## Assignment
Return exactly the lines of the records below, starting at the line that contains "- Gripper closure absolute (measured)" and ending at the line that contains "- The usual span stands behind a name", with both of those lines kept.
*** Records for the task Section Begins ***
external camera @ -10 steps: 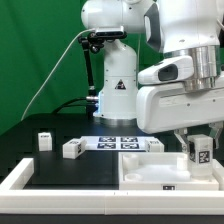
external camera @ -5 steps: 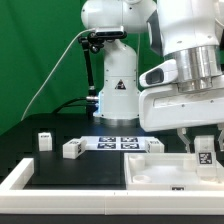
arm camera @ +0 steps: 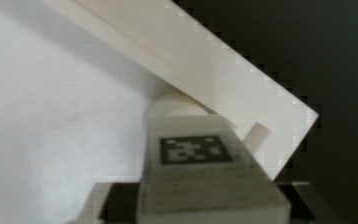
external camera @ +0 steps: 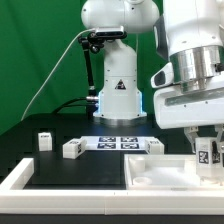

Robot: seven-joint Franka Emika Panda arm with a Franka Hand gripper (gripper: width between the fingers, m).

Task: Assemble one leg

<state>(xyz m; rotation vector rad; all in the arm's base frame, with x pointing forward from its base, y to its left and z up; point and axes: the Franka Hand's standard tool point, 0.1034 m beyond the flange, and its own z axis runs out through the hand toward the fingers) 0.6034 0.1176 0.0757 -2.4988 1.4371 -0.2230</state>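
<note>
My gripper [external camera: 209, 152] is shut on a leg [external camera: 208, 154], a small white post with a black-and-white tag, and holds it upright at the exterior view's right, over the far right corner of the large white panel [external camera: 160, 172]. In the wrist view the leg [arm camera: 201, 140] fills the space between the black fingers [arm camera: 115, 202], its far end close to the panel's corner [arm camera: 274, 110]; whether it touches is not clear. Two more legs [external camera: 46, 141] [external camera: 73, 148] lie on the black table at the left, and another [external camera: 155, 144] lies behind the panel.
The marker board [external camera: 120, 142] lies flat in the middle, before the robot base [external camera: 118, 95]. A white rim [external camera: 22, 178] runs along the table's front left edge. A green backdrop stands behind.
My gripper has moved toward the exterior view's right and slightly down with the leg in it. The other parts have not moved.
</note>
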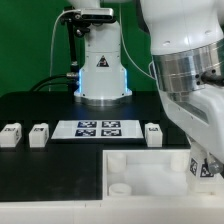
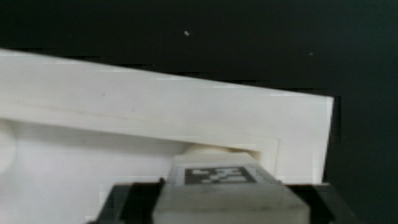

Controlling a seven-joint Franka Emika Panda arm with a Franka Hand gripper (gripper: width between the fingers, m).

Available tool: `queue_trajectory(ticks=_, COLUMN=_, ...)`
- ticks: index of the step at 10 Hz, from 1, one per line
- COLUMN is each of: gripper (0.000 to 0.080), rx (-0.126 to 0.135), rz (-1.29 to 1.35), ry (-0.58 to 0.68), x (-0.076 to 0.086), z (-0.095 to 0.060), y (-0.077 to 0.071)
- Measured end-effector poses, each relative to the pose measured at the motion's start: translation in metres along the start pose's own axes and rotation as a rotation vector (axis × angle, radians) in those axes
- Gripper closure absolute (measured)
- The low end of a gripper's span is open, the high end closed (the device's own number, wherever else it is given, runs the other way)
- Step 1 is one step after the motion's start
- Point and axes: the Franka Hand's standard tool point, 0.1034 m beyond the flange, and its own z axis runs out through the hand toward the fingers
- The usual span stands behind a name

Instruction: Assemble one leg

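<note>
My gripper point(image 1: 203, 166) is shut on a leg point(image 1: 199, 168), a small white block with a black-and-white marker. It holds the leg over the large white square panel point(image 1: 140, 168), at the panel's corner on the exterior view's right. In the wrist view the leg point(image 2: 222, 183) sits between my dark fingers point(image 2: 134, 205), marker face up. Its far end is at the recessed corner of the panel point(image 2: 125, 110). I cannot tell whether it touches the socket. Three more legs lie on the table: two at the exterior view's left point(image 1: 11, 135) point(image 1: 39, 133), one right of centre point(image 1: 153, 133).
The marker board point(image 1: 100, 128) lies between the loose legs, behind the panel. The robot base point(image 1: 100, 75) stands at the back centre. The arm fills the upper right of the exterior view. The table is black.
</note>
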Motion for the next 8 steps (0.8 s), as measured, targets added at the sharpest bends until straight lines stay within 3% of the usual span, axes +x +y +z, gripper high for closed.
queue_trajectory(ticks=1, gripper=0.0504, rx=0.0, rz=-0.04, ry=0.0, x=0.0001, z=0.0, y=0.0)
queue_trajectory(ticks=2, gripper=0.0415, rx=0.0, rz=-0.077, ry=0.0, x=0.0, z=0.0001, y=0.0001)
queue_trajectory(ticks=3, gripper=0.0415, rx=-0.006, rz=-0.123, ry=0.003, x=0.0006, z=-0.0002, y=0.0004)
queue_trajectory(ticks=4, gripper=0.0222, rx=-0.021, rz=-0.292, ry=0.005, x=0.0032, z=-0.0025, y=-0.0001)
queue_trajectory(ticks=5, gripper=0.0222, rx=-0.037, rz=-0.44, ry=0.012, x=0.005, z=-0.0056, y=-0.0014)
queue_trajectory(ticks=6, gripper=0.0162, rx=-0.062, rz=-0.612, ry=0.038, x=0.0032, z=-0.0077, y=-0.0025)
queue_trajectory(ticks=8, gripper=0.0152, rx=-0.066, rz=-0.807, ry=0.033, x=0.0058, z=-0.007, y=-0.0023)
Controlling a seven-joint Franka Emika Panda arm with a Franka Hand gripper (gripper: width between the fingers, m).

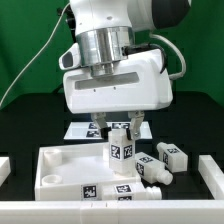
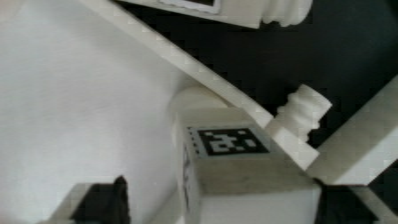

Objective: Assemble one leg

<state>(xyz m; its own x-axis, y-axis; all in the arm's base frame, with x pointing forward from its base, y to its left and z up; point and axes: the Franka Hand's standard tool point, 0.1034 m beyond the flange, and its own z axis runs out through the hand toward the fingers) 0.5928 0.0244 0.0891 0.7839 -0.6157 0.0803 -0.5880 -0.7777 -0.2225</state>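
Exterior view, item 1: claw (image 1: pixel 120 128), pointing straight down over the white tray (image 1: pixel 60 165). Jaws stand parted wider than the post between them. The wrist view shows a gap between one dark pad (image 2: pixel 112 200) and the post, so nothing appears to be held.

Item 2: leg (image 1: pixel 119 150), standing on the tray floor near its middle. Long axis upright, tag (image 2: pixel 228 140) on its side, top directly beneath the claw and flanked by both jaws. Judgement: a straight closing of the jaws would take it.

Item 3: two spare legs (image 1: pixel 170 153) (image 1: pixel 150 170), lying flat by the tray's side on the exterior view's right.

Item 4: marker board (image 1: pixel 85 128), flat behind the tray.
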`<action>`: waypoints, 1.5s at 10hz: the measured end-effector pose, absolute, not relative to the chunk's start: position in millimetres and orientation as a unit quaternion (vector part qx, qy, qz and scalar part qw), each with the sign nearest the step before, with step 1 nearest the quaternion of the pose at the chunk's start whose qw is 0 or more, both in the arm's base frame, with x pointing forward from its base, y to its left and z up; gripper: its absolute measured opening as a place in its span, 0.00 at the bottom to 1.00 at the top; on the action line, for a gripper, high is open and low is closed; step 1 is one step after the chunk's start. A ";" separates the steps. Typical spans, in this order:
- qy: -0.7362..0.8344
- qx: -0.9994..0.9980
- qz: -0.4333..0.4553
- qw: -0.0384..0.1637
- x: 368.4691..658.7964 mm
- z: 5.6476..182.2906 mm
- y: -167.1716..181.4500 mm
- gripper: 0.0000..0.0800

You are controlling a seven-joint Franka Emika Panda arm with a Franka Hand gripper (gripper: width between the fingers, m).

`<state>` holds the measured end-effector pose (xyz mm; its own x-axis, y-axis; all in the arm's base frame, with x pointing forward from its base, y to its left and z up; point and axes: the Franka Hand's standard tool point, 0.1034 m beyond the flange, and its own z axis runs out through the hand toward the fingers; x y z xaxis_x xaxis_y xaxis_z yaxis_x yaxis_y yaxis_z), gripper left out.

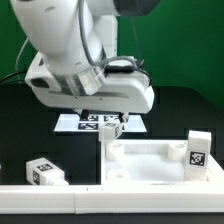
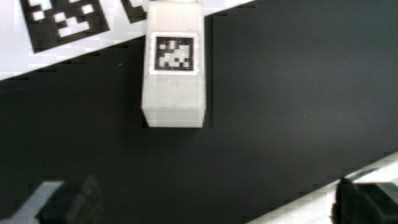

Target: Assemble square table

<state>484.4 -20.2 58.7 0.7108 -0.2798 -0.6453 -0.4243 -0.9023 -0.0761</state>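
My gripper (image 2: 210, 204) over a tagged white leg (image 2: 175, 82), I read jaws wide, nothing held, leg flat on the black tabletop (image 2: 294, 140), one end at the marker board (image 2: 71, 35) edge

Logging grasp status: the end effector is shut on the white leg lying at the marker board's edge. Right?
No. The end effector is open, its fingers apart and clear of the white leg lying at the edge of the marker board, as the wrist view shows.
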 end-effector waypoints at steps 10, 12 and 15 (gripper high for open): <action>0.200 -0.850 0.467 0.139 436.8 27.2 -8.6 0.81; 0.222 -0.833 0.484 0.148 422.0 18.7 -12.7 0.81; 0.223 -0.831 0.487 0.149 420.8 19.3 -13.6 0.81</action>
<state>420.8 -13.6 19.3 0.4269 -0.2252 -0.8758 -0.5153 -0.8565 -0.0310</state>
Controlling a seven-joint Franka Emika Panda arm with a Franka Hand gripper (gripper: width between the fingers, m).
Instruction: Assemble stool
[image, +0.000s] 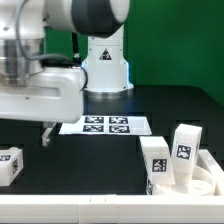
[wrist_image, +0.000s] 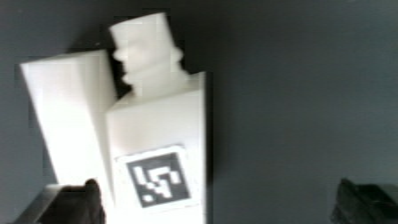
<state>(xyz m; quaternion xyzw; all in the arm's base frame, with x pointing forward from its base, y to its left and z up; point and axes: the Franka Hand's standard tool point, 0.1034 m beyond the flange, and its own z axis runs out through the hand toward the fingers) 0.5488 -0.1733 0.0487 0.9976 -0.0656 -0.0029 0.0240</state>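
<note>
In the exterior view, the round white seat (image: 198, 183) lies at the front right. Two white legs (image: 155, 160) (image: 185, 146) with tags stand on or by it. A third tagged leg (image: 9, 166) lies at the front left. My gripper (image: 46, 131) hangs above the dark table, between that leg and the marker board. In the wrist view, the gripper (wrist_image: 217, 205) is open and holds nothing. A white leg (wrist_image: 164, 140) with a tag and a notched end lies below it, close to one fingertip (wrist_image: 71, 205). A plain white face (wrist_image: 63, 110) adjoins it; whether that is the same leg I cannot tell.
The marker board (image: 105, 125) lies flat mid-table. The robot's white base (image: 104, 65) stands behind it before a green backdrop. A white rim (image: 60, 210) runs along the table's front edge. The arm's white body (image: 40, 90) fills the exterior view's upper left.
</note>
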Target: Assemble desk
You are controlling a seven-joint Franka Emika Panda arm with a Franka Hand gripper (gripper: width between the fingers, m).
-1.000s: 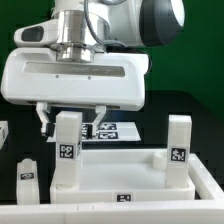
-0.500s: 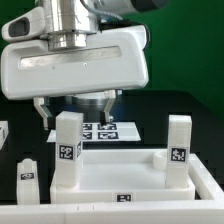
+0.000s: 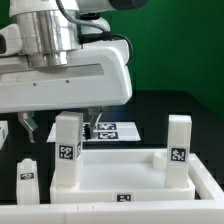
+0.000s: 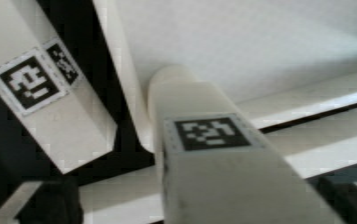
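Note:
The desk's white panel (image 3: 120, 172) lies flat at the front with two white tagged legs standing in its corner sockets, the left leg (image 3: 67, 150) and the right leg (image 3: 179, 150). A third, loose leg (image 3: 27, 181) stands on the table at the exterior view's left. My gripper (image 3: 60, 127) is open, level with the top of the left leg, one dark finger on each side of it. In the wrist view that leg (image 4: 207, 140) runs up between the two fingers (image 4: 47, 200), its tag facing the camera. I cannot tell whether the fingers touch it.
The marker board (image 3: 112, 130) lies on the black table behind the panel, and it also shows in the wrist view (image 4: 36, 85). A white piece (image 3: 3, 133) sits at the far left edge. The arm's large white hand body (image 3: 65, 85) hangs over the panel's left half.
The gripper has moved toward the exterior view's left and nearer the camera, from above the panel's middle to astride the left leg. The legs and panel have not moved.

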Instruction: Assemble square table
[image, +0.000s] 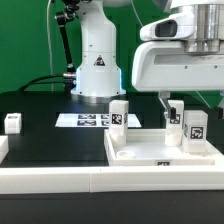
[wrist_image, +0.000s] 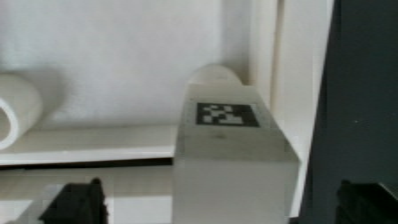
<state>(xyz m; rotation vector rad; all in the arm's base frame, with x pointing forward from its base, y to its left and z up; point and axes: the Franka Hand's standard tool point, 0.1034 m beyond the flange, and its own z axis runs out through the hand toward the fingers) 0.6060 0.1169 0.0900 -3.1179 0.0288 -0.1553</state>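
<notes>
Jaws of our tool (wrist_image: 222, 200) stand wide apart, holding nothing; we see them straddle a white tagged block leg (wrist_image: 240, 150) toward one o'clock on the white square plastic slab (image: 140, 150).

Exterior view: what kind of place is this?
Probably a robotics lab bench. A white robot arm stands at a black work surface. The white tabletop and legs wear black-and-white marker tags, and a marker board lies flat nearby.
</notes>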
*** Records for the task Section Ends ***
## Exercise response
- Gripper closure absolute (measured)
- The low end of a gripper's span is open, the high end closed (the device's own number, wherever else it is given, runs the other way)
- Step 1 is one step after the motion's start
- Point and axes: the Franka Hand's standard tool point, 0.1034 m beyond the flange, and its own z axis runs out through the hand toward the fingers
- The usual span stands behind a name

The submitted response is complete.